Given that the position of a one-dimensional harmonic oscillator is given by
$$x(t) = Acos(\omega t + \phi)$$
where $A,\phi,\omega \geq 0$ are constants of real numbers I'm trying in some sense
find the $p(x)\mathrm dx$ probability of finding the oscillator between position $x$ and $x+\mathrm d x$.
There is a hint that this is the same as calculate $\mathrm dT/T$ where $T$ is the period of oscillation and $\mathrm dT $ is an interval of time within the period.
My attempt: So, I'm trying to calculate using $\mathrm dT/T$ but I do not know how to do it. If we have that $x(t+T) = x(t)$ then we use $\mathrm dx / \mathrm dT = (\mathrm d x/\mathrm dt)(\mathrm dt/\mathrm dT )$ but this do not go much further.

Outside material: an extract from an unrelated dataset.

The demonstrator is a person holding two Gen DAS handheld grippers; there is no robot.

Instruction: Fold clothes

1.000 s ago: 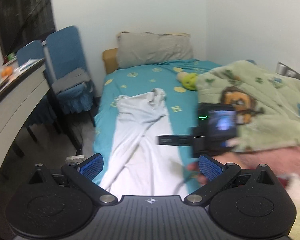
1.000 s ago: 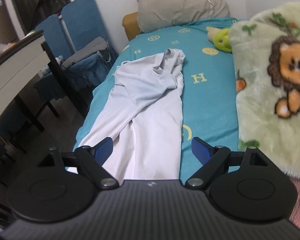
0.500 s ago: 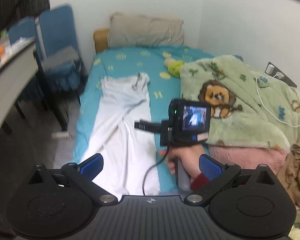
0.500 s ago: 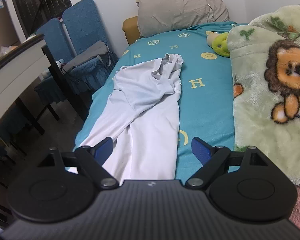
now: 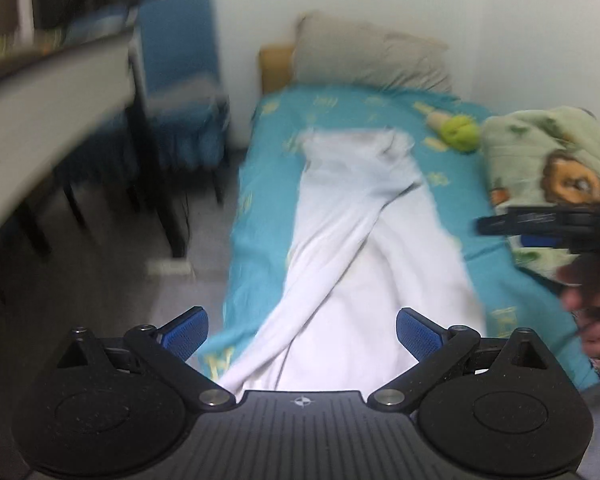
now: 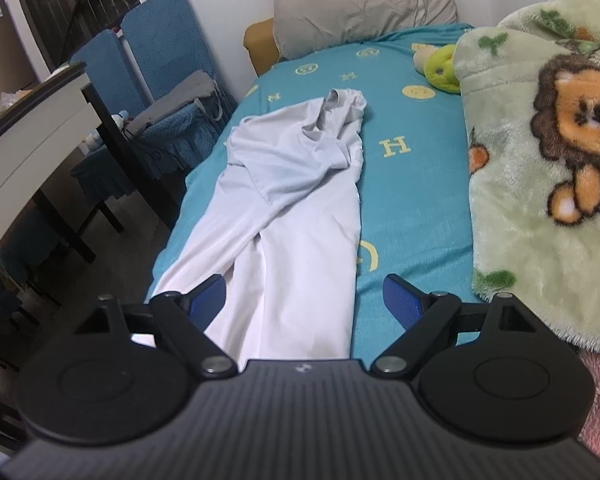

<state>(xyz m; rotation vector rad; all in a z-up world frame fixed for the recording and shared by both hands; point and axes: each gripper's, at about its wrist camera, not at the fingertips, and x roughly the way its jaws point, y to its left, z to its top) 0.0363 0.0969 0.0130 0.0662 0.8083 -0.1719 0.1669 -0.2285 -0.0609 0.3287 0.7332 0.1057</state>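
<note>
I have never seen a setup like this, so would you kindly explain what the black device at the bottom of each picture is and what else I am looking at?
There is no robot here. A person holds a two-finger tool in each hand, and a fisheye camera on each looks forward along its blue-padded fingers. One picture comes from the left hand-held gripper, the other from the right hand-held gripper. Both are open and hold nothing. Ahead is a bed with a teal sheet. On it lies a white garment, lengthwise and rumpled, waiting to be folded. Beside it are a lion blanket, a green plush toy and a grey pillow. The left picture is blurred.
</note>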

I also tryed to look at other derivatives as a trick of considering the constants as variables but for all the constants I got stuck in calculations that didn't go anywhere; for exemple for $\omega$ I just found $\mathrm d T/ T = -\mathrm d \omega/\omega$. Do not give a full answer, give just a hint so that I can conclude the question.

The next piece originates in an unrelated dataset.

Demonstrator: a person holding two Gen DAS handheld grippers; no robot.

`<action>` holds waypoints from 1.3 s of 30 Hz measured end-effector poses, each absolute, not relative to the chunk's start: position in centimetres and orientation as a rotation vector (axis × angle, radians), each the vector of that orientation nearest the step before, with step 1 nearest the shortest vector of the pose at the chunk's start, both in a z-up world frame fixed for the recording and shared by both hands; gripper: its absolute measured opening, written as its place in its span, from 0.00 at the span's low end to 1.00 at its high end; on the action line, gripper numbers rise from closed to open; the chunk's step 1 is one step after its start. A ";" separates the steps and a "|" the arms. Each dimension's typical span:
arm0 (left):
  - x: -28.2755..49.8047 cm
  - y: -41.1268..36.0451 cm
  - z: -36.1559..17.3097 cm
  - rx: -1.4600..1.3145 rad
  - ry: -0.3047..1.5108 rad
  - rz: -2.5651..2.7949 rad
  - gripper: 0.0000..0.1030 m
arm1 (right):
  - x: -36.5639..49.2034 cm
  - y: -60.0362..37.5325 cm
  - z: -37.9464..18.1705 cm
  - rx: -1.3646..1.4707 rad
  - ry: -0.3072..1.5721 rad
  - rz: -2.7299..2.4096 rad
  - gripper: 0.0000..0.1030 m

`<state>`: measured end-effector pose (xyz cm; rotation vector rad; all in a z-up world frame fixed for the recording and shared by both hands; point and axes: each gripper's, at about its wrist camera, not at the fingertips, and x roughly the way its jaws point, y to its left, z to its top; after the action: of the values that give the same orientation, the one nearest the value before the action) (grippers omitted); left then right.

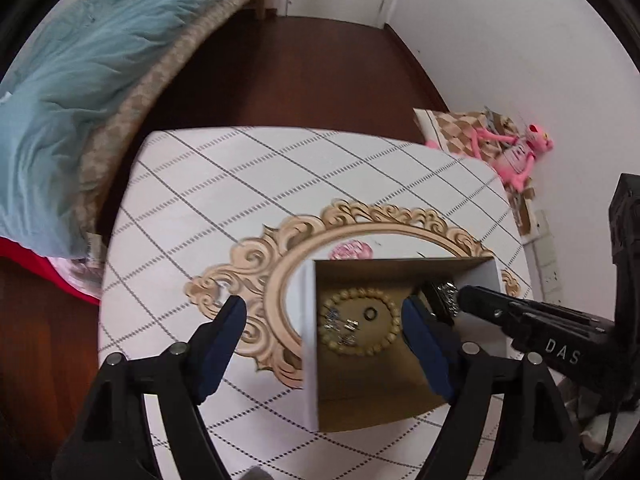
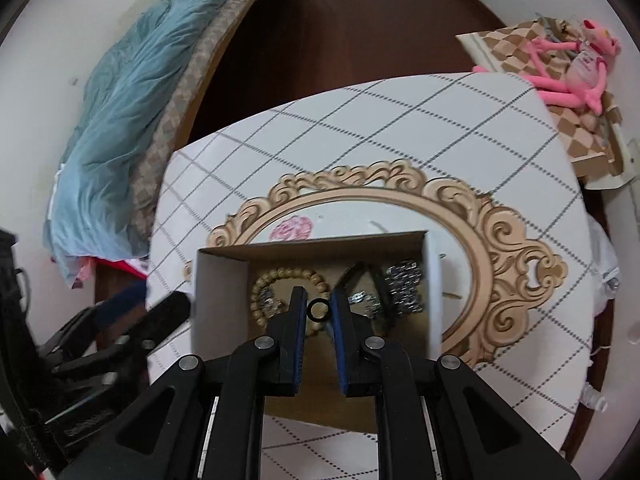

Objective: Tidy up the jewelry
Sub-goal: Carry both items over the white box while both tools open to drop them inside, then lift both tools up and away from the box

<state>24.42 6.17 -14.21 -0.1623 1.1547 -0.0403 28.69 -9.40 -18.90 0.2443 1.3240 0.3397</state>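
An open cardboard box (image 1: 310, 344) (image 2: 218, 292) stands on the table. It holds a wooden bead bracelet (image 1: 390, 334) (image 2: 276, 276), small silver pieces (image 1: 340, 328) (image 2: 362, 300), a silver chain watch (image 2: 404, 284) (image 1: 446, 300) and a small black ring (image 1: 370, 313). My left gripper (image 1: 322, 314) is open, its fingers astride the box's left wall. My right gripper (image 2: 319, 307) is over the box, shut on the black ring (image 2: 318, 309), which sits between its blue pads. The right gripper also shows in the left wrist view (image 1: 464, 294), reaching into the box from the right.
The table (image 1: 240, 184) (image 2: 420, 128) has a white grid-pattern cloth with an ornate gold oval print (image 2: 500, 240). A bed with blue bedding (image 1: 80, 80) lies to the left. A pink plush toy (image 1: 516, 156) (image 2: 576, 72) lies on a checkered stand beyond the table's right edge.
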 end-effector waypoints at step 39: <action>9.5 4.7 -2.4 -0.047 0.946 0.108 0.97 | 10.5 -12.8 -4.7 -0.026 0.982 0.034 0.95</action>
<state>9.55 4.73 -2.45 -0.0469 0.9465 0.1075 10.51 -12.79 -4.67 -0.0258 0.9819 0.0335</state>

Physical concept involved: This is a statistical mechanics half-problem; the harmonic oscillator is one of the few examples of problems that it is possible to chek the validity of two important elements of the theory: Ergodic Hypothesis and equal-a-priori postulate.
Answer
Start with energy conservation $$ \frac{1}{2} m \left(\frac{dx}{dt}\right)^2 + \frac{1}{2} k x^2 = E $$ Note that the amplitude $A$ can be found from setting $dx/dt = 0$ in the above and solving for $x$.
Now solve the above for $dt$ and consider the motion from $x=-A$ to $x=+A$.

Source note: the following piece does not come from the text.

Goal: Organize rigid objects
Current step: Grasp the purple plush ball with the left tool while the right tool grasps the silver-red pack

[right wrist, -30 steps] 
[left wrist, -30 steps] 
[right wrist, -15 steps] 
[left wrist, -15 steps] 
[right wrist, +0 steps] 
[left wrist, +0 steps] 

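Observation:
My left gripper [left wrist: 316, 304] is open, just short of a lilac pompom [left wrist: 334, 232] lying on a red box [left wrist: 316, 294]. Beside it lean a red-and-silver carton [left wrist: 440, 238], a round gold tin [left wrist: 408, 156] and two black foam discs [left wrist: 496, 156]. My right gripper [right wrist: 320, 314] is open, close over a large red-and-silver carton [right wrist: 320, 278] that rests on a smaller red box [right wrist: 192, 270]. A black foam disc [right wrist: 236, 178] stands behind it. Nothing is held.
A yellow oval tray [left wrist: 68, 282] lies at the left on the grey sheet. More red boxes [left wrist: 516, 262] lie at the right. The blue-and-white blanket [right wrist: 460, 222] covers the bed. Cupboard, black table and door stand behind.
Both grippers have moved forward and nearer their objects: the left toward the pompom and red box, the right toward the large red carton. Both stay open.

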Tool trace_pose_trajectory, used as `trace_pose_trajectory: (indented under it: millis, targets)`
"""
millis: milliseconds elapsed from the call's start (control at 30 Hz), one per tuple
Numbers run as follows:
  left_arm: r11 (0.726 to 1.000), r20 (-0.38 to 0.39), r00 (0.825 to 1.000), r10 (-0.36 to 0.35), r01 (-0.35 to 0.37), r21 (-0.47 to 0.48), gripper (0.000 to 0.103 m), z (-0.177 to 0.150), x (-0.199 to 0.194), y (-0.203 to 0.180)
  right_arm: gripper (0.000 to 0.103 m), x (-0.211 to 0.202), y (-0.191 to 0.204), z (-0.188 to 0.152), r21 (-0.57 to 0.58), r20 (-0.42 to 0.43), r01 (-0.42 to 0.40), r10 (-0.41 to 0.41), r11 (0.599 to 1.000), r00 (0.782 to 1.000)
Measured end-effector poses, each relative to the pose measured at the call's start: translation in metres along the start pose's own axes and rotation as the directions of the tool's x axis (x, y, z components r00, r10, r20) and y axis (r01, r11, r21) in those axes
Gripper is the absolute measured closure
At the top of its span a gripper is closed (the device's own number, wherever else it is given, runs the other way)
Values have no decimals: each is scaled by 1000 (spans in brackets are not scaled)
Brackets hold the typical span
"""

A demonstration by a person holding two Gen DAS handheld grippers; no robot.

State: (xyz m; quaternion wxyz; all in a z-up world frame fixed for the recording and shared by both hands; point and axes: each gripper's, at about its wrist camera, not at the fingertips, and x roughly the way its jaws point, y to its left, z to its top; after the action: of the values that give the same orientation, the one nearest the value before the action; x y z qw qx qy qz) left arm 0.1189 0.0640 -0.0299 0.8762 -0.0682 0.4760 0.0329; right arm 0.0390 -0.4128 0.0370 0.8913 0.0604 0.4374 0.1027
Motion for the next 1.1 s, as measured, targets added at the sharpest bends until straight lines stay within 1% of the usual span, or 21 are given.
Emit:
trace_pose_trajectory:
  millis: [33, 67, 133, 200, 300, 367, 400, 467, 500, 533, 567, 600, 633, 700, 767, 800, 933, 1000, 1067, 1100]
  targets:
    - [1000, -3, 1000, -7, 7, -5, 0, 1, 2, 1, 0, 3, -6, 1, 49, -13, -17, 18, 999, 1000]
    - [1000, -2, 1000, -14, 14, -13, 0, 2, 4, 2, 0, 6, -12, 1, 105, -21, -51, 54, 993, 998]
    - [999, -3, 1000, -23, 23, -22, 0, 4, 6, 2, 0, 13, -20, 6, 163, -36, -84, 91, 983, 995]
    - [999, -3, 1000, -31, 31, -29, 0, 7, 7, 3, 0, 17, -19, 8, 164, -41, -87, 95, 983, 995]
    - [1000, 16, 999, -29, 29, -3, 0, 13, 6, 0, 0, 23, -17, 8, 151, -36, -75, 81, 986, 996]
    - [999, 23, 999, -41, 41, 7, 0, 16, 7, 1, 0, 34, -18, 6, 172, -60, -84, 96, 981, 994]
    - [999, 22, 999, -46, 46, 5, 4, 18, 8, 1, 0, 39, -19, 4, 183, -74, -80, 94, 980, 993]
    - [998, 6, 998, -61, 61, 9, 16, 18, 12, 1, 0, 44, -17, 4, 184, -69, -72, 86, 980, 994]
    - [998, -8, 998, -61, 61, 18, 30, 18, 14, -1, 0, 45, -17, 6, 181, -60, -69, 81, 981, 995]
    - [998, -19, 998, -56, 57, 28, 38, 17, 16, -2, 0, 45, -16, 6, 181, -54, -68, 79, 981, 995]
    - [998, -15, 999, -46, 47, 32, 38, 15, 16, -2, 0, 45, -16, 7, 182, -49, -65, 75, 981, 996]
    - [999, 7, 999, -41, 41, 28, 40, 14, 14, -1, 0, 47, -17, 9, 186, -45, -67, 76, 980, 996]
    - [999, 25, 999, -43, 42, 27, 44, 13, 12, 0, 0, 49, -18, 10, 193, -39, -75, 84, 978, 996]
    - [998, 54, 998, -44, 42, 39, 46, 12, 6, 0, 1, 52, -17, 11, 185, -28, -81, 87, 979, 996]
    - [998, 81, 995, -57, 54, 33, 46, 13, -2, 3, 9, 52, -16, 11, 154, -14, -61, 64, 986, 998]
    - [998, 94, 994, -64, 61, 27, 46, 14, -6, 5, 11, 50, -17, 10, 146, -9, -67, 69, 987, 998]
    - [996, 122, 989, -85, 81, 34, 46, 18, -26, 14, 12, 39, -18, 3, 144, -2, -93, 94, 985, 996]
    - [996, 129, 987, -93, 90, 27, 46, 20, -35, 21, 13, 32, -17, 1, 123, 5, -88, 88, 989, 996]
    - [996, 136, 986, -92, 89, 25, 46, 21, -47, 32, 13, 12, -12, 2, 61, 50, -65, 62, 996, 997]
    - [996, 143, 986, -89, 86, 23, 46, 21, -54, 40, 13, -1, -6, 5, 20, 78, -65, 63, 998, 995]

You should find that the probability density is $$ p\left(x\right)dx = \frac{dt}{T/2} = \frac{1}{\pi A}\frac{dx}{\sqrt{1-\left(\frac{x}{A}\right)^2}} $$
where $T$ is the period.
You should get the same result if you start with your expression for $x\left(t\right)$, note that $dt = -dx / \left[A \omega \sin\left(\omega t + \phi\right)\right]$, and use $\cos^2\theta + \sin^2\theta = 1$.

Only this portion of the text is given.